→ **Task**
After reading the data below, copy out every line that contains the word "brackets".
START Input material
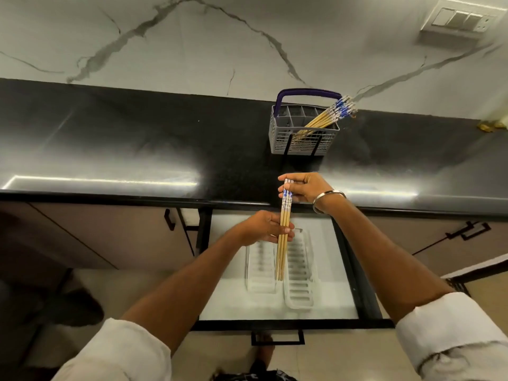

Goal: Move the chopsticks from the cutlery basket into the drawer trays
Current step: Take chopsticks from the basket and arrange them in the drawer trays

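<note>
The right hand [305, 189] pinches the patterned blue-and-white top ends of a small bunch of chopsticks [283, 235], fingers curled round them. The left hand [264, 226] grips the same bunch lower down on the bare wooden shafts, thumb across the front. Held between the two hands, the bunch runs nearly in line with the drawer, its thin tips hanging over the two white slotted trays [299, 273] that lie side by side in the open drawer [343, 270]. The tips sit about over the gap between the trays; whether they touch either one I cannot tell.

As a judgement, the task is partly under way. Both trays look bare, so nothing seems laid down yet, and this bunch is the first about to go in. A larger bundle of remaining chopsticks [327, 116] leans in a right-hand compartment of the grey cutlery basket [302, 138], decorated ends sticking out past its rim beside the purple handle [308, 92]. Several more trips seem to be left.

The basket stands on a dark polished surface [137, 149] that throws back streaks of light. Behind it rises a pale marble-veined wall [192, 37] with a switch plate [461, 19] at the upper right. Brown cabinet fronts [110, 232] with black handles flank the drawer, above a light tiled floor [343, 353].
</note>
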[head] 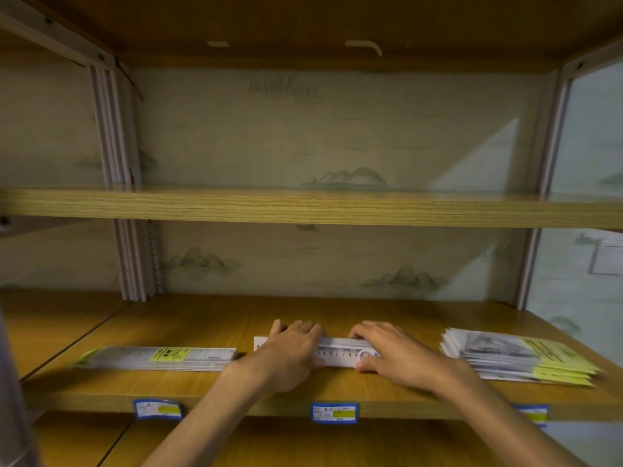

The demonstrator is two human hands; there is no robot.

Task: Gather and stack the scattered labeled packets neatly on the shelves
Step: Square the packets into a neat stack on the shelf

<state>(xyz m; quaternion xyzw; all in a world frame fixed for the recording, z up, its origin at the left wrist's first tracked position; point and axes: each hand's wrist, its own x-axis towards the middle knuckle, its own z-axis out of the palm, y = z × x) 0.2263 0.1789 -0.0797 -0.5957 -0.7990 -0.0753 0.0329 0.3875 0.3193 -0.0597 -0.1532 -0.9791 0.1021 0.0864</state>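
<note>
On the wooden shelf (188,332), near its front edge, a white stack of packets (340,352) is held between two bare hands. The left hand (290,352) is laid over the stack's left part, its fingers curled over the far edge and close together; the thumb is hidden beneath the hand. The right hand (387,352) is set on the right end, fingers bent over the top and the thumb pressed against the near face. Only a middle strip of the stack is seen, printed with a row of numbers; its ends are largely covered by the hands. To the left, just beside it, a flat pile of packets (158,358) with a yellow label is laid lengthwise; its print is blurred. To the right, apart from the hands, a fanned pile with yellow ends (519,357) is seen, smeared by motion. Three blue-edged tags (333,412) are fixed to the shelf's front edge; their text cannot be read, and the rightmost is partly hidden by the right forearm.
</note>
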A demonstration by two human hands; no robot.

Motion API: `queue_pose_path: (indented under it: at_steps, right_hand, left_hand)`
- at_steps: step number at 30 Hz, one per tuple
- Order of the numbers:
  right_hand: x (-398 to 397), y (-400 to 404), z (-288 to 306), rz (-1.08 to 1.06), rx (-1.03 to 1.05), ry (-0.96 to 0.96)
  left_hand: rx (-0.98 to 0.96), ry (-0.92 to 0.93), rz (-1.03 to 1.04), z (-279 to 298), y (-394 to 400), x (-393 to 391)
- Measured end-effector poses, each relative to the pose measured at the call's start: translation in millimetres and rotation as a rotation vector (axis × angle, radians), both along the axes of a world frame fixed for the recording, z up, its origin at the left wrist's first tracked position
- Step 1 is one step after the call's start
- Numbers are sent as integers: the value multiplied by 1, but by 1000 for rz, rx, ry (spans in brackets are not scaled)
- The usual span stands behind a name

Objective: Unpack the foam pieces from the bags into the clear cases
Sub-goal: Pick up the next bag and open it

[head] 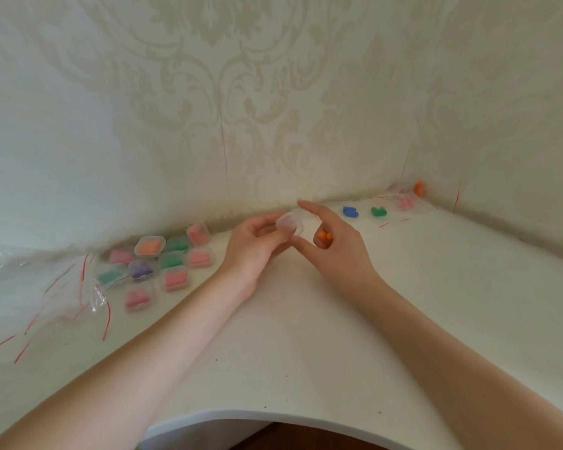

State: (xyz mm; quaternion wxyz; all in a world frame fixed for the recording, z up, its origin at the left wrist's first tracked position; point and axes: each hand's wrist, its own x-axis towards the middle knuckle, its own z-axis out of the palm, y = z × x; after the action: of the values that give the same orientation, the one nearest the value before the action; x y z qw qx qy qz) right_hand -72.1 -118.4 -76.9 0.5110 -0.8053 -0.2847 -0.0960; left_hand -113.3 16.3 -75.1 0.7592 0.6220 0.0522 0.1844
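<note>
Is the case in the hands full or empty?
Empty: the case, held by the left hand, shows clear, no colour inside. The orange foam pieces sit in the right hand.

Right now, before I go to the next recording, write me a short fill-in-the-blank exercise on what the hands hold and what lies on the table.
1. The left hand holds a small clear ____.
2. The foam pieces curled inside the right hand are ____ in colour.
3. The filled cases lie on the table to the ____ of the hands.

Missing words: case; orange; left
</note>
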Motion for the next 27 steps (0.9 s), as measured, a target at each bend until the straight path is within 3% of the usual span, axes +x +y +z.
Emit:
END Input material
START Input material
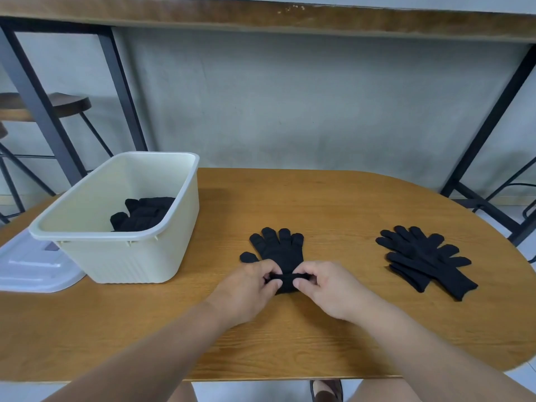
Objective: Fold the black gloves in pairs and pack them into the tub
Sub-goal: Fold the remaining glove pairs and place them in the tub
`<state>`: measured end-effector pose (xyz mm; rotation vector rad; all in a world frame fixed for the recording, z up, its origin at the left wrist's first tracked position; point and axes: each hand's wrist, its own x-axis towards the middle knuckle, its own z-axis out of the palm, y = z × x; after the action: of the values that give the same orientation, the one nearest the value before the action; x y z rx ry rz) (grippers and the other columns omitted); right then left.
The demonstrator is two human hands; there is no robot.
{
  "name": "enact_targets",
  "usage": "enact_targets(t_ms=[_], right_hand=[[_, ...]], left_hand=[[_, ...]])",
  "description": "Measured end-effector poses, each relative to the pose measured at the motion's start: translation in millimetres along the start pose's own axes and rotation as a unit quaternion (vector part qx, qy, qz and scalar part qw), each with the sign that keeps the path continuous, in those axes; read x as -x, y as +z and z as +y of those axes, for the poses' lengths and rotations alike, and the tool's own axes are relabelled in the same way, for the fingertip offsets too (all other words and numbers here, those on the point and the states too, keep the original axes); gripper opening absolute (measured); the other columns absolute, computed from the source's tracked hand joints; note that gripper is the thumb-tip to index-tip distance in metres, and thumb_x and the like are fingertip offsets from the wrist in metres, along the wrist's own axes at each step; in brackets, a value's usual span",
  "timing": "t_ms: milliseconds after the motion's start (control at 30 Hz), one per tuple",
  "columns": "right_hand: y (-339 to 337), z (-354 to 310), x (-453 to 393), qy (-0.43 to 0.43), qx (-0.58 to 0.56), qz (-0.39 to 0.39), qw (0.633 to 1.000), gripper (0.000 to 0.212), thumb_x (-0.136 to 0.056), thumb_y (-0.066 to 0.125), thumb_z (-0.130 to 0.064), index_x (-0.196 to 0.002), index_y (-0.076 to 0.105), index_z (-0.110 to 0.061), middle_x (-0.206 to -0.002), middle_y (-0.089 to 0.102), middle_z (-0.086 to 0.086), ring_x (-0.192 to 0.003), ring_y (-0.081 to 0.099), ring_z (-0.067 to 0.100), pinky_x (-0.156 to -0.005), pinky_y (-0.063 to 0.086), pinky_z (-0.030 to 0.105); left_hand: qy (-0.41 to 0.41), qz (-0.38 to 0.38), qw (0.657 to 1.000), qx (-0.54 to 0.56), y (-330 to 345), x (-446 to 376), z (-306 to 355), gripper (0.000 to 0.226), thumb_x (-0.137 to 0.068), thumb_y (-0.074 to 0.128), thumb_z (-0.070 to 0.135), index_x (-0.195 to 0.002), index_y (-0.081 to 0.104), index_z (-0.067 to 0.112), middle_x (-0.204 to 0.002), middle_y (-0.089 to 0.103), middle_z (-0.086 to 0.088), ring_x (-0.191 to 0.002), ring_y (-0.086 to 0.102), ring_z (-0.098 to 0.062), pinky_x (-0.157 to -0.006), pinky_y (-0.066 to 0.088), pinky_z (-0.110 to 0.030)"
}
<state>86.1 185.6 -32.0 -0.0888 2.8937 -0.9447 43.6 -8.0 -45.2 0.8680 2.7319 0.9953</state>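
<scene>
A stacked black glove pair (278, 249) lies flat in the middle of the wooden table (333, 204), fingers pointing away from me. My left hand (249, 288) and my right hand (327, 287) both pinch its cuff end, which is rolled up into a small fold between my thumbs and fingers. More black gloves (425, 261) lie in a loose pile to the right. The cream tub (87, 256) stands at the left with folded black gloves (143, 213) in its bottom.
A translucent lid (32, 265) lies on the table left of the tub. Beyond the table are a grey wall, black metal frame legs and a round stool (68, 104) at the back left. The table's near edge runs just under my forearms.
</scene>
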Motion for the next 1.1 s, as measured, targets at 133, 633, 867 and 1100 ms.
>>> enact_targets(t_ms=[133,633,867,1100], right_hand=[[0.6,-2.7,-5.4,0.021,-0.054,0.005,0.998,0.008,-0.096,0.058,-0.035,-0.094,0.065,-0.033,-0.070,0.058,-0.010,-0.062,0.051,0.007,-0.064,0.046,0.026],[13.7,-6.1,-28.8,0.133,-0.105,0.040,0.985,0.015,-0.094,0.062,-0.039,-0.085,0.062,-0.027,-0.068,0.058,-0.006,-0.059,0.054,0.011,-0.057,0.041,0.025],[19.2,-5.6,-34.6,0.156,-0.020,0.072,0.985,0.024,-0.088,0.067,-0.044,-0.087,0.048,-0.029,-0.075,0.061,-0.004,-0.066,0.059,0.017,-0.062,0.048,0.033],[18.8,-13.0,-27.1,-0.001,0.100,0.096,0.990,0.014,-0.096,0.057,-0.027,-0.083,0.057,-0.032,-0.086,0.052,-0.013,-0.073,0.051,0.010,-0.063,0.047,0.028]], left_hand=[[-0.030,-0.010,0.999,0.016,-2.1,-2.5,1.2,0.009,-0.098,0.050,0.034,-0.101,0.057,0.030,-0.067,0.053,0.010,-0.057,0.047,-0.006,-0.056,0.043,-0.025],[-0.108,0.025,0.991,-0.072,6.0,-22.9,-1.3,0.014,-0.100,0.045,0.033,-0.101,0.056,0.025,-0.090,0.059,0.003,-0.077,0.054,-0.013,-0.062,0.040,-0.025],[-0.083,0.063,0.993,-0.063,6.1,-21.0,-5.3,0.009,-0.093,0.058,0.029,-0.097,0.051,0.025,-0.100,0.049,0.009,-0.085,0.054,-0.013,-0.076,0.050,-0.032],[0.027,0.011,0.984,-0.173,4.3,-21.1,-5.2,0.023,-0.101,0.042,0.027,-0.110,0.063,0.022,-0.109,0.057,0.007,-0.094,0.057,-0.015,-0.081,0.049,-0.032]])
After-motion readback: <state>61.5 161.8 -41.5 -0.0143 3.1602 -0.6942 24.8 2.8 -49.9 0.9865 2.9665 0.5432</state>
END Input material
→ **Completed exercise**
- Numbers are sent as integers: the value multiplied by 1, but by 1000 for rz, rx, ry (spans in brackets are not scaled)
  "description": "Measured end-effector poses, each relative to the pose measured at the motion's start: translation in millimetres along the start pose's own axes and rotation as a unit quaternion (vector part qx, qy, qz and scalar part qw), each with the sign that keeps the path continuous, in those axes; read x as -x, y as +z and z as +y of those axes, for the poses' lengths and rotations alike, and the tool's own axes are relabelled in the same way, for the fingertip offsets too (all other words and numbers here, those on the point and the states too, keep the original axes); gripper opening absolute (measured); the other columns absolute, computed from the source's tracked hand joints; note that gripper is the thumb-tip to index-tip distance in metres, and thumb_x and the like are fingertip offsets from the wrist in metres, along the wrist's own axes at each step; in brackets, a value's usual span",

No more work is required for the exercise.